» **YOUR GOAL**: The listing below is to be duplicated exactly, with every picture omitted.

» **RAW DATA**:

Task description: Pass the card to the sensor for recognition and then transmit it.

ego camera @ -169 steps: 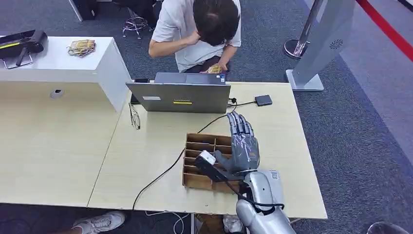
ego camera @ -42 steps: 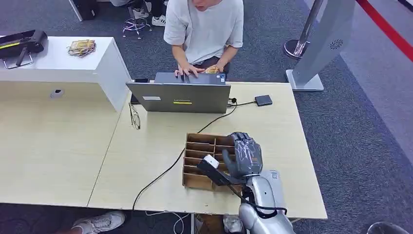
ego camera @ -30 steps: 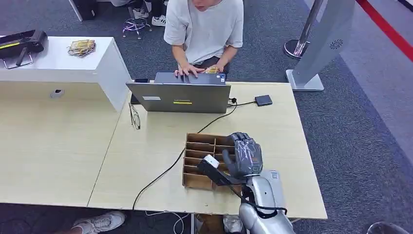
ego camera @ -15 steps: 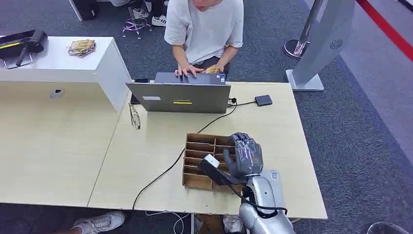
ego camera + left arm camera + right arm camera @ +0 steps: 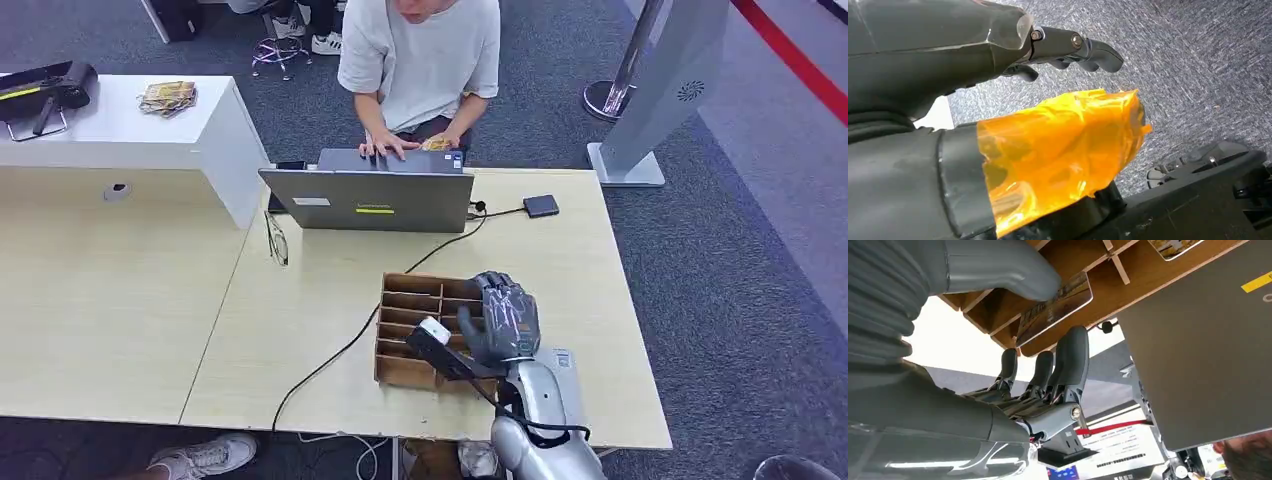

» **OUTPUT BELOW**:
Task description: Pass the card to the sensor for recognition and then transmit it.

ego camera @ -169 steps: 
ego camera @ -42 steps: 
ego camera @ -30 steps: 
ego camera @ -15 steps: 
ego camera + left arm camera + right arm camera @ +0 steps: 

Further output is not needed for this exercise.